Bacterial canker is the leading killer of young sweet cherry trees in Oregon, and an Oregon State University researcher is exploring the role winter damage and acclimation play in establishing infections, as well as whether plant growth regulators and defoliants can help to prevent them.

A Sweetheart cherry tree on Mazzard rootstock shows signs of bacterial canker infection in The Dalles, Oregon. <b>(Courtesy Drew Hubbard)</b>

A Sweetheart cherry tree on Mazzard rootstock shows signs of bacterial canker infection in The Dalles, Oregon. (Courtesy Drew Hubbard)

The bacteria (Pseudomonas syringae) live everywhere, including on the surfaces of weeds and grasses commonly found in orchards, and have adapted to hide on the plant.

Young trees show symptoms when they are under stress, such as drought, low temperatures, pruning cuts, heading wounds or root injuries.

Understanding how stresses affect the survival of bacteria is key because control is so challenging: The bacteria hide well in the crevices of a tree, and any that are missed in a bactericide application emerge again on the next warm day to replace those bacteria just wiped out.

OSU doctoral student Drew Hubbard, who also works as a crop consultant for growers in Oregon’s Mid-Columbia region, aims to meet a few objectives:

—Examine the role of acclimation and induced early winter damage on infection by the bacteria and subsequent bacterial canker formation.

—Evaluate plant growth regulators for their ability to induce defoliation and increased cold hardiness.

—Evaluate the effects of defoliating compounds on nutrient remobilization and tissue content during dormancy and early spring development.

Hubbard hopes to have final results from his three-year study, funded with $44,500 from the Oregon Sweet Cherry Commission, sometime next year. In the meantime, he shared his initial findings with Good Fruit Grower.

Acclimation and dormancy

Overall, bacterial canker is not a primary pest; it’s an opportunistic pathogen. Any injury or damage to the tree serves as an open door, if you will, and removing entry points can reduce infections.

“Bacterial canker is a ubiquitous bacterium in the environment,” Hubbard said. And when growers east of the Cascades in Oregon and Washington have warm, damp fall weather, the population surges. “You have bacteria growing everywhere.”

Winter damage can serve as a key entry point; the benefits of acclimating the trees and sending them into dormancy earlier could be twofold, preventing both freeze damage and potential for infection.

Hubbard received Gisela 6 cherry rootstocks for the project in fall 2015, separating them into three groups for different acclimation treatments: naturally acclimated under ambient, outdoor conditions; non-acclimated in a greenhouse; and artificially induced to acclimate by exposing plants to low nighttime temperatures within a cold storage unit and moving them outdoors during the day.

After sufficient cooling was achieved, Hubbard then divided the plants equally into inoculated and non-inoculated treatments, which were carried out prior to exposure to freezing.

Overall, he said he’s found that clean plants, meaning those that have not been inoculated, grow back healthier regardless of acclimation type, “which shouldn’t come as a big surprise.”

He received Mazzard rootstocks in 2016 to repeat the experiments but is still awaiting final results.
PGRs and defoliants

In a grower collaborator orchard, Hubbard also treated trees with plant growth regulators and defoliants to examine defoliation and bud hardiness under different treatments.

By initiating the removal of foliage or making the plants go into dormancy more quickly, they could be “sealed up” for protection; removing foliage also removes a good source of inoculum that infects the tree.

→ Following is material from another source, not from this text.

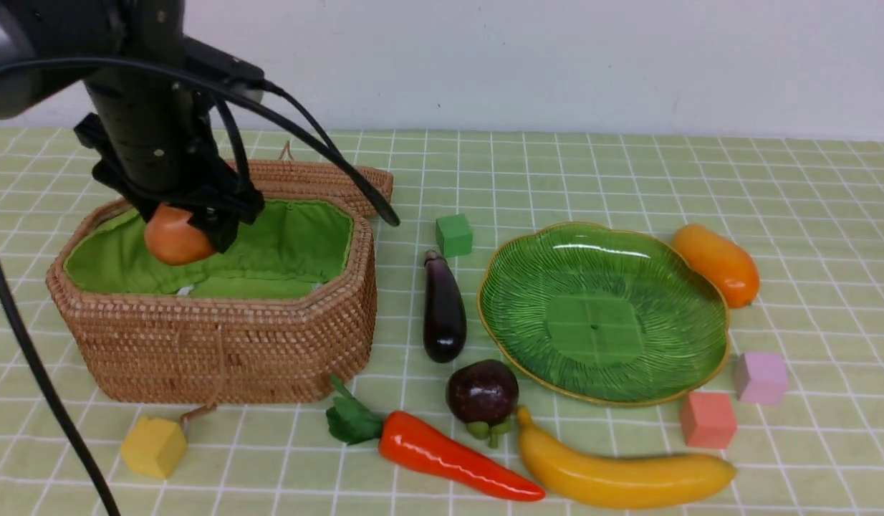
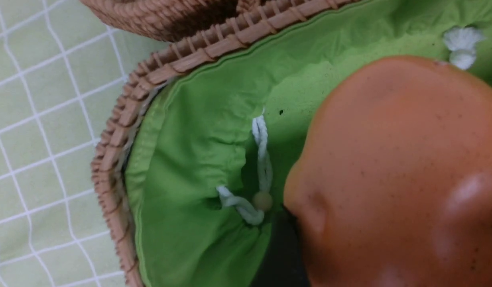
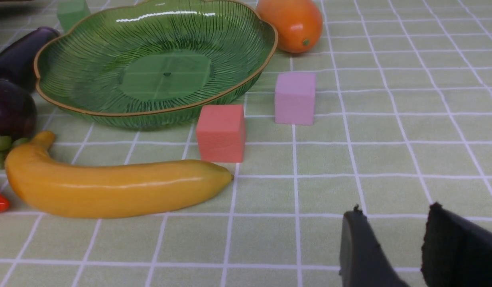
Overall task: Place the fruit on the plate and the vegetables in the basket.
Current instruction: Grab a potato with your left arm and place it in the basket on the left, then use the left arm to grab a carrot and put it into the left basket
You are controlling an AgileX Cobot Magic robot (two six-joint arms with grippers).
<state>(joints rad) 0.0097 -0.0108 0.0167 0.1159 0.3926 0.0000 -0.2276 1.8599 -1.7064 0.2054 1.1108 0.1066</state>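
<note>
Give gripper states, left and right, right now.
Left gripper: closed on the potato, over the basket.
Right gripper: open, holding nothing.

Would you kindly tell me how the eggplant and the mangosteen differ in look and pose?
The eggplant is long and slim; the mangosteen is round. The eggplant lies stretched between the basket and the plate; the mangosteen sits nearer the camera, by the banana. The mangosteen shows green calyx leaves; the eggplant shows none. Both are glossy dark purple.
</note>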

Overall, Hubbard found that all of the defoliants he worked with worked well — ABA (abscisic acid), ACC (1-aminocycloproponae-1-carboxylic acid) and lime sulfur — but there is a trigger that will help the products work better: a light frost. “The first frost we get is enough to start the cascade into dormancy. It accelerates the movement into dormancy.”

There are two components at work, he said. One, defoliation removes habitat for the bacteria. Two, trees that are fully dormant are less likely to be devastated by a hard freeze because they weren’t acclimated to it yet.

“If we could increase cold hardiness early, then the damage of a freeze like that would be greatly subsided,” he said. “The better you set your tree up to survive hard freeze damage, the better prepared it is to ward off canker.”

Defoliating trees is nothing new, but one problem is that if growers just knock all the leaves off, it cuts off the natural process of the tree bringing nutrients in through the leaves.

For that reason, Hubbard also is looking at the role these compounds play in the remobilization of key nutrients, zinc, boron and nitrogen.

He is measuring nutrients being brought from the leaves back into the tree, and in early results, found that treatments that included ABA seemed to be accelerating remobilization, “which is a good thing.”

Other treatments, while they worked as defoliants, did not aid remobilization because they simply defoliated the tree too quickly to stimulate remobilization.